FINAL REPLY FORMAT (assistant's output ONLY)
Executive Summary:
Device: {device_name_from_user}
* Total Policies Evaluated: {TOTAL}/{TOTAL}
* Overall Compliance Rate: {COMPLIANT × 100 / TOTAL}%
* Critical Issues: {NON_COMPLIANT}
* Compliant Systems: {COMPLIANT}
* Non-Compliant Systems: {NON_COMPLIANT}
HTML Table (black background)
<table style="width:100%; border-collapse: collapse; background-color: #000000; color: #FFFFFF;">
...
</table>
Key points:
- Forces a clean summary
- Requires a professional HTML table
- Colors indicate compliance state
- Green: COMPLIANT
- Red: NON_COMPLIANT
- Orange: UNABLE
- Structure ensures this output can be shown directly in dashboards
6.3.8 Error Handling
Purpose:
Ensures:
- Workflow never crashes
- Errors are logged
- The loop continues
- A device with issues still produces a valid report
This is essential for production stability.
6.3.9 Tone
Ensures the agent does not sound conversational or casual.
This example demonstrates how a well-written Prompt Template:
- Controls the agent's workflow
- Prevents unpredictable LLM behavior
- Ensures tool calls happen in correct order
- Creates precise, formatted output
- Handles errors gracefully
- Produces deterministic results across runs
- Allows users to directly embed the final HTML into UI
It is a high-quality blueprint for building any complex operational agent.

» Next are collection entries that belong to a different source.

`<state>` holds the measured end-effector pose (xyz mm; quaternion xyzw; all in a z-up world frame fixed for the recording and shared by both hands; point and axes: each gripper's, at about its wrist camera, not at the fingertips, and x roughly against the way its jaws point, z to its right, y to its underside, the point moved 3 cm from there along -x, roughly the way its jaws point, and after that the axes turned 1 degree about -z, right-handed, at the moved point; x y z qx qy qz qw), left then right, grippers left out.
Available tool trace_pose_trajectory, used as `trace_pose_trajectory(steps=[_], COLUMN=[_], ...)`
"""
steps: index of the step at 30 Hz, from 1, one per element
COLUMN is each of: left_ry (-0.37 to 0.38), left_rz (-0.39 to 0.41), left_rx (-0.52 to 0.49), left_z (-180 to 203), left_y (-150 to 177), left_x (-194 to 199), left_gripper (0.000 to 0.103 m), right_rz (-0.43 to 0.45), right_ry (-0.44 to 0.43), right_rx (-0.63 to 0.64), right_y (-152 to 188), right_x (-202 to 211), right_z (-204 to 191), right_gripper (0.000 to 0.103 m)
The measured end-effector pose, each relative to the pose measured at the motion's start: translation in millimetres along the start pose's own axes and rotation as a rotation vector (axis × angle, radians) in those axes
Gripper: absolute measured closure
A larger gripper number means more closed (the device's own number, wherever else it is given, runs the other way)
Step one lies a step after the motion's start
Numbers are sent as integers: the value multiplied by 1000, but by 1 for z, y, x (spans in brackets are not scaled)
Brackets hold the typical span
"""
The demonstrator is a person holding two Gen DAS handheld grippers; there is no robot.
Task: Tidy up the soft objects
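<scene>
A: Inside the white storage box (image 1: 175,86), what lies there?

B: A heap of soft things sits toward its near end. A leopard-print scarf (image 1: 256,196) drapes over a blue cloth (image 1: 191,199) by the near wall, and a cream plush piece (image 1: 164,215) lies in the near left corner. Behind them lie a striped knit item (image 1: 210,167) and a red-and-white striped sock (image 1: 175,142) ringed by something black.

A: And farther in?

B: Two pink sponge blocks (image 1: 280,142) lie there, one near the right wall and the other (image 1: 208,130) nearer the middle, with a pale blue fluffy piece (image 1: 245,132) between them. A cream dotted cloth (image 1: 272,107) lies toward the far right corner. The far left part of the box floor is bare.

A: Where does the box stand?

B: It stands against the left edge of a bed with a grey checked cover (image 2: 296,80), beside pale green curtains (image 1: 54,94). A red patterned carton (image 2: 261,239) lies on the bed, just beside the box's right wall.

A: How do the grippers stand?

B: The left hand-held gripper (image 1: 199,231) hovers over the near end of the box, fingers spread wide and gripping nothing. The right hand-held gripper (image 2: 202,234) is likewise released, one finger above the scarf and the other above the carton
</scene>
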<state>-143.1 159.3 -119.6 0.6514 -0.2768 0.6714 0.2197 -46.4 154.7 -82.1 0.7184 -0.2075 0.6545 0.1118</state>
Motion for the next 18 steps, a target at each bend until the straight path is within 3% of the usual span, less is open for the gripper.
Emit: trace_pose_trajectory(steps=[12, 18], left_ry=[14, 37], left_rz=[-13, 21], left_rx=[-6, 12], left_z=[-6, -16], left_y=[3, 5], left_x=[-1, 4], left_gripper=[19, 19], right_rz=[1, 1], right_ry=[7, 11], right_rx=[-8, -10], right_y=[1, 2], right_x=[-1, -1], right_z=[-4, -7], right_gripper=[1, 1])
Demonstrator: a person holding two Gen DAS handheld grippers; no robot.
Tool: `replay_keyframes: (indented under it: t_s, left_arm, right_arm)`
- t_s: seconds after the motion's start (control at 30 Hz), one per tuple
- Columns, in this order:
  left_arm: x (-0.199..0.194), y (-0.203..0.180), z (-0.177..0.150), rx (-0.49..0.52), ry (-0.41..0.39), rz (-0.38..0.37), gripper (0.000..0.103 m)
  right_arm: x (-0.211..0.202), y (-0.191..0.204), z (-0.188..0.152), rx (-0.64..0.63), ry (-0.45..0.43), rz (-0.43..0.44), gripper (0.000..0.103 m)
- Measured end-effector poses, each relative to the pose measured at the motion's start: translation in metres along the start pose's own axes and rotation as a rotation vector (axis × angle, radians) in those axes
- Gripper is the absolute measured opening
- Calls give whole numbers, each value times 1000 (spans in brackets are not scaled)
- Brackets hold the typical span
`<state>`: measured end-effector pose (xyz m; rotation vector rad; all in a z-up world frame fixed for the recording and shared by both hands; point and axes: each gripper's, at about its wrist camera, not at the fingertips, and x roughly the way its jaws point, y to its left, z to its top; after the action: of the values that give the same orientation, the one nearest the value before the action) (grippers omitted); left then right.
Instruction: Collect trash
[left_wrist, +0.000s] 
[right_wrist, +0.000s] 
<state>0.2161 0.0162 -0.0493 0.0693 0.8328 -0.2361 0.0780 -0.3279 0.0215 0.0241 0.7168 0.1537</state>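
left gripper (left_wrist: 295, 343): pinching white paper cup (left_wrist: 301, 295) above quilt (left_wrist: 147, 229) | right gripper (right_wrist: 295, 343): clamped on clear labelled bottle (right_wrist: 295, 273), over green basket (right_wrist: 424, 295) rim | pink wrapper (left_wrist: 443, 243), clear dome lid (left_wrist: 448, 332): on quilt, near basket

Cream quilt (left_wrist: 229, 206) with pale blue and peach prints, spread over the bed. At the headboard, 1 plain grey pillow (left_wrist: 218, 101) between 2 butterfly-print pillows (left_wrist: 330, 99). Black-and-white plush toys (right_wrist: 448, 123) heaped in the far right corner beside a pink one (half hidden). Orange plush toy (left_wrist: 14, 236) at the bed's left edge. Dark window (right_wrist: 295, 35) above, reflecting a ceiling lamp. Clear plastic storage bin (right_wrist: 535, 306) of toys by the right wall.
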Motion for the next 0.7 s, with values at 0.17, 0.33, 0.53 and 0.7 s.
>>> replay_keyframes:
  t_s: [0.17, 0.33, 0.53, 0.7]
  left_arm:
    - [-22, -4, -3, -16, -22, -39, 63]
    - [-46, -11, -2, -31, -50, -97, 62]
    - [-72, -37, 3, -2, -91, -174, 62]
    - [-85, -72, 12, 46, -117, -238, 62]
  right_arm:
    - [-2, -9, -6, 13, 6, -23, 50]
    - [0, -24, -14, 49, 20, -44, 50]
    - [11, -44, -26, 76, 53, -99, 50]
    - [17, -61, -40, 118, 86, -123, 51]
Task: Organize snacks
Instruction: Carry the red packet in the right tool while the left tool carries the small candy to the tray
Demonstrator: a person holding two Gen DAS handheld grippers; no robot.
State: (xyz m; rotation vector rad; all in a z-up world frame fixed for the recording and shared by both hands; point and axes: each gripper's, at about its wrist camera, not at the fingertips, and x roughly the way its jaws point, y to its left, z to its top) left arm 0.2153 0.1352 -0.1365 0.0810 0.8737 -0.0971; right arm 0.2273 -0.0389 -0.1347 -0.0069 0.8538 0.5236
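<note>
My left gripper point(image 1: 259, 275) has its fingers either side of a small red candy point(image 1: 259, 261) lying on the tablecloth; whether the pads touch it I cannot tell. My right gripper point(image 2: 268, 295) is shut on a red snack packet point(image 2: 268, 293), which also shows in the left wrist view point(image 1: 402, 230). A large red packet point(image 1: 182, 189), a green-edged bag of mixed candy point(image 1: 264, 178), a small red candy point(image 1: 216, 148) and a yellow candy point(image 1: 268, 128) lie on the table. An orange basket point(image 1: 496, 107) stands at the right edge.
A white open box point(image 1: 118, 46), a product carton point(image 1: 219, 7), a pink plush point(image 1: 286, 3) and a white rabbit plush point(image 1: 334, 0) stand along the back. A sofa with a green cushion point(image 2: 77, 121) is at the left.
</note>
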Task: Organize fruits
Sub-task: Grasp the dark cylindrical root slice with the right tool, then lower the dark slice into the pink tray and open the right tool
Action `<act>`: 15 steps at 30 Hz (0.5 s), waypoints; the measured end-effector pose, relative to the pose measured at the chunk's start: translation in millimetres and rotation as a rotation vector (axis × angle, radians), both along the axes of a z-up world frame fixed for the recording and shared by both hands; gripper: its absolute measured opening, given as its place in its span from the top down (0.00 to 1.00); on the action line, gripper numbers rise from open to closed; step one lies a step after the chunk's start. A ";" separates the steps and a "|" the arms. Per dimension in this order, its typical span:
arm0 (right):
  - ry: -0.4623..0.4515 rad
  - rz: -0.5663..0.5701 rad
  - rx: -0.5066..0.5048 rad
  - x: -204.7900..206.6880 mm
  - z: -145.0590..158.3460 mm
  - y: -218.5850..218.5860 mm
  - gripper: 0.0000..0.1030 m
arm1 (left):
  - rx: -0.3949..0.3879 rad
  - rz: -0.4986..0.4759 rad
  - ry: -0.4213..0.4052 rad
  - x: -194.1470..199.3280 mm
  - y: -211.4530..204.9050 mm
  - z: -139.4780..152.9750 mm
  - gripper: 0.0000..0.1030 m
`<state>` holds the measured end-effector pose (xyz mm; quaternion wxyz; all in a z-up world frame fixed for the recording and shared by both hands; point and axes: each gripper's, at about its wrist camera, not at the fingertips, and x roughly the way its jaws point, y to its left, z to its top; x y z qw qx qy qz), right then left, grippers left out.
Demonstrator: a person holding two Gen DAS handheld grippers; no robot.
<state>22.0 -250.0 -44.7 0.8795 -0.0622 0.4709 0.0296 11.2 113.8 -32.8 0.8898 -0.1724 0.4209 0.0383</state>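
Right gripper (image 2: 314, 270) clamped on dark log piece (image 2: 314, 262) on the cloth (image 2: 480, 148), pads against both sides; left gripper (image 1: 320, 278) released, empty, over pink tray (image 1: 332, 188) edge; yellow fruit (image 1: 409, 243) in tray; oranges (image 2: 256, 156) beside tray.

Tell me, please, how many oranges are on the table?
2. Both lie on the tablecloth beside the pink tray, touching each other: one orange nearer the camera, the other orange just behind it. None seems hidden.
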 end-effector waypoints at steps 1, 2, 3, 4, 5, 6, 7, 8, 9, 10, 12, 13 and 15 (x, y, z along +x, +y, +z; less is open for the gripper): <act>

7. Using "Refine with AI" (✨✏️)
The ✨✏️button enables AI-assisted refinement.
7.1 Actions You Can Perform
- Improve clarity
- Add structure
- Rewrite for determinism
- Convert text into SOP-style numbered instructions
- Generate HTML/CSS table templates
- Enforce specific output sections
7.2 Recommended Uses
- Long workflows
- Templates involving multiple tools
- Complex decision logic
- Compliance or diagnostic procedures
7.3 Benefits
- Reduces human effort
- Produces better quality templates
- Ensures more deterministic agent behavior
- Eliminates vague language
8. Summary
| Section | Purpose |
|---|---|
| Prompt Template | Defines instructions and workflow |
| Tool Order | Ensures correct operations & sequencing |
| Initialization | Sets up counters, logs, and environment |
| Main Loop | Executes core logic |
| Final Output Format | Ensures predictable responses |
| Refine with AI ✨ | Boosts prompt-engineering quality |
Prompt Templates are the procedural backbone of Fabrix.ai Agents, ensuring they produce deterministic, accurate, and highly structured outputs.